Miele, forti perdite ma c’è la ripresa
La produzione di miele appare in ripresa dopo un maggio devastante per le temperature

Miele, forti perdite ma c’è la ripresa

Maggio terribile con sbalzi di temperature e la morte di migliaia di api, però ora la tendenza è favorevole. Moretti: «Produzione di acacia inesistente, ora dagli alveari arrivano tiglio, castagno e rovo al 70% del potenziale».

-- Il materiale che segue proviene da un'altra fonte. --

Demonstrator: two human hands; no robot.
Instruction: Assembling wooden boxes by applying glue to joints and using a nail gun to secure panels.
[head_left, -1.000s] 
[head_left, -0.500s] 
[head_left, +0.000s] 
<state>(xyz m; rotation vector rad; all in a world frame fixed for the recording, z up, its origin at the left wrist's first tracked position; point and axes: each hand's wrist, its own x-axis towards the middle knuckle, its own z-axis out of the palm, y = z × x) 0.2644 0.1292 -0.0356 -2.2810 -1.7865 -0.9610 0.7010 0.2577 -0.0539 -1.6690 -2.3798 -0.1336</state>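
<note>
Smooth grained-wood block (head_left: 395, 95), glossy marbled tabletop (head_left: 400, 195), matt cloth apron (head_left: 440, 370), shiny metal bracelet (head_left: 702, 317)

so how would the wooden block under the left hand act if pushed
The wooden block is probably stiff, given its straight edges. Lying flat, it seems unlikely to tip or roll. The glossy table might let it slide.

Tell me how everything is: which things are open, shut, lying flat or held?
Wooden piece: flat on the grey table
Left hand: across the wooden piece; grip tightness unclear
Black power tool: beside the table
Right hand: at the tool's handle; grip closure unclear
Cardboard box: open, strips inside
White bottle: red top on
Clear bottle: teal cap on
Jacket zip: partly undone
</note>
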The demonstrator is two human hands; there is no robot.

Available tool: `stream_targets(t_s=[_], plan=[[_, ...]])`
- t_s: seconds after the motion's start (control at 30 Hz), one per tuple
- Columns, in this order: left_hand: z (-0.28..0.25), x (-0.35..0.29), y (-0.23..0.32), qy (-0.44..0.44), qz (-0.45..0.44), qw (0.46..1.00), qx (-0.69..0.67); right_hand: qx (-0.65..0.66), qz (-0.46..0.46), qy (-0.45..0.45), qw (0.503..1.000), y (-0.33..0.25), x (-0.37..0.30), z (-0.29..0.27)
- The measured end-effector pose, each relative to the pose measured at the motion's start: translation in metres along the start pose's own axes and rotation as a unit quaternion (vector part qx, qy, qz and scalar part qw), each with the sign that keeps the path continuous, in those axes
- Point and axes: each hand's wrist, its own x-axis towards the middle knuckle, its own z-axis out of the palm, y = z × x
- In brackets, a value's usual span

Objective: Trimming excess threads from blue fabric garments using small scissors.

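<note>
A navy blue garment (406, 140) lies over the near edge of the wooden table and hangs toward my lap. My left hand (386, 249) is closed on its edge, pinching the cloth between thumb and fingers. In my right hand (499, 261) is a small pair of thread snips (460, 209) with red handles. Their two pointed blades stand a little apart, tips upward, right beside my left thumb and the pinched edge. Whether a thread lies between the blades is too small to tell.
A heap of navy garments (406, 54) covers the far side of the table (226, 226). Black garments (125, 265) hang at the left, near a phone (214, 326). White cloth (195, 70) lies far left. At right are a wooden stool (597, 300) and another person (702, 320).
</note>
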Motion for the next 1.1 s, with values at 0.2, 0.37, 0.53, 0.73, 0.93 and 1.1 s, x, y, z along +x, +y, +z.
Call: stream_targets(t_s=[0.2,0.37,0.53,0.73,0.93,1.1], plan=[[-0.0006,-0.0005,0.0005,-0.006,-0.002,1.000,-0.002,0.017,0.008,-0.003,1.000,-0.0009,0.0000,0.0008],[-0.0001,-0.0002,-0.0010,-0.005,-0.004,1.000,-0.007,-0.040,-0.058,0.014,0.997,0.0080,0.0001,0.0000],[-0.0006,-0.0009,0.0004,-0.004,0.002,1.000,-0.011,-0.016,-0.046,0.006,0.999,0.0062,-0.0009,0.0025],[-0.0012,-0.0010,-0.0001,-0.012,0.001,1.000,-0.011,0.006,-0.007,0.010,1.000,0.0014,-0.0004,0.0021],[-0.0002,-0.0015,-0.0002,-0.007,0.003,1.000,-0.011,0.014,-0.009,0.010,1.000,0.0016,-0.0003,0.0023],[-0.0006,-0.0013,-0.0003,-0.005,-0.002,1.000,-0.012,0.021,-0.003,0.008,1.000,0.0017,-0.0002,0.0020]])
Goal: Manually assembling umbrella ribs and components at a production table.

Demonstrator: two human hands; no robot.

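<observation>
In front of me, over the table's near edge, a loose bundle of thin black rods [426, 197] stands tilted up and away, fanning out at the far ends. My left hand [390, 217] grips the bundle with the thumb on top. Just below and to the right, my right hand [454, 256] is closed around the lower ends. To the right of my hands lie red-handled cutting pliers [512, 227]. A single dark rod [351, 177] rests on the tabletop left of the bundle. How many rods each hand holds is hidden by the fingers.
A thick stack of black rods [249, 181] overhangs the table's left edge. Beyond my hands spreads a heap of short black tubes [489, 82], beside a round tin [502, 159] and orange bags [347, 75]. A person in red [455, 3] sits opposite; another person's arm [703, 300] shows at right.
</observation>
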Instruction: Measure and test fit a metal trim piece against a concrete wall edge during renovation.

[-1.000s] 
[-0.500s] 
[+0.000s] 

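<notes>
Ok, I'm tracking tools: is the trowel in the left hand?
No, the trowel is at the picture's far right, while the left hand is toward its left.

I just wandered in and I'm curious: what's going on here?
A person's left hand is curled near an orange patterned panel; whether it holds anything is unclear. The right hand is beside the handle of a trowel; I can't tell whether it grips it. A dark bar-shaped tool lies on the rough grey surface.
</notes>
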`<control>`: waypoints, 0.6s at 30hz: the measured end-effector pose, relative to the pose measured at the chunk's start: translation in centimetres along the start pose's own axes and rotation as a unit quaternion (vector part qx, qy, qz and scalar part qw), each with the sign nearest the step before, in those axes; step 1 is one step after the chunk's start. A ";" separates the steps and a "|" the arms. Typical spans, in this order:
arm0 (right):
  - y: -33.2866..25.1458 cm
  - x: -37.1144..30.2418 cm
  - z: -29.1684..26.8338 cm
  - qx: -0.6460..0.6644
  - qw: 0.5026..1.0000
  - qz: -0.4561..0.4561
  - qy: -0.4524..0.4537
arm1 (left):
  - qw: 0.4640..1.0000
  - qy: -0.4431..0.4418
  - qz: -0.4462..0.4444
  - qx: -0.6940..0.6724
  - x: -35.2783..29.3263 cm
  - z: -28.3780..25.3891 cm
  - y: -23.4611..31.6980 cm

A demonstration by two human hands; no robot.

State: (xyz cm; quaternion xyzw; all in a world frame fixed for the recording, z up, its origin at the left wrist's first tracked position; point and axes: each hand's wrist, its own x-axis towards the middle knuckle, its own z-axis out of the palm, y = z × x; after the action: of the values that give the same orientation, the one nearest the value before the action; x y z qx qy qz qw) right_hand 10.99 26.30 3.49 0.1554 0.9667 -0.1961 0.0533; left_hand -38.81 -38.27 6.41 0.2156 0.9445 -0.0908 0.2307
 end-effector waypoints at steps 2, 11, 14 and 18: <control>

I danni sono stati rilevanti e saranno significativi anche nei prossimi mesi. Però il settore del miele in provincia di Sondrio si è ripreso. Non del tutto, ma almeno parzialmente. Dopo il terribile mese di maggio, caratterizzato da sbalzi di temperatura che hanno determinato la morte di migliaia di api e l’azzeramento della produzione legata all’acacia, nelle ultime settimane si è registrato qualche segnale positivo secondo Cristian Moretti, responsabile della Cia di Sondrio e apicoltore.

«A eccezione di qualche chilo per l’autoconsumo, la produzione di acacia è stata inesistente - spiega -. Ma ci sono state anche altre conseguenze negative, perché le api hanno utilizzato il miele dopo maggio per le loro scorte e anche per allevare la nuova covata utile allo sviluppo della famiglia e al successivo raccolto».

Ora c’è un parziale recupero. «Gli alveari producono abbastanza bene miele di tiglio, castagno e rovo - precisa Moretti -. Siamo al 60, 70% della potenziale produzione. È una percentuale incoraggiante rispetto agli scenari dei mesi scorsi, comunque siamo molto al di sotto della media stagionale. Abbiamo sensazioni buone in alta montagna, dove la produzione è legata al rododendro: la neve si è sciolta e ci sono fioriture molto belle, che consentono di osservare questo trend positivo».

Apas Sondrio, insieme all’associazione lombarda che riunisce gli apicoltori, ha raccolto nelle scorse settimane segnalazioni da inoltrare alla Regione, confidando in un supporto che consenta di attutire i danni provocati da una primavera davvero terribile.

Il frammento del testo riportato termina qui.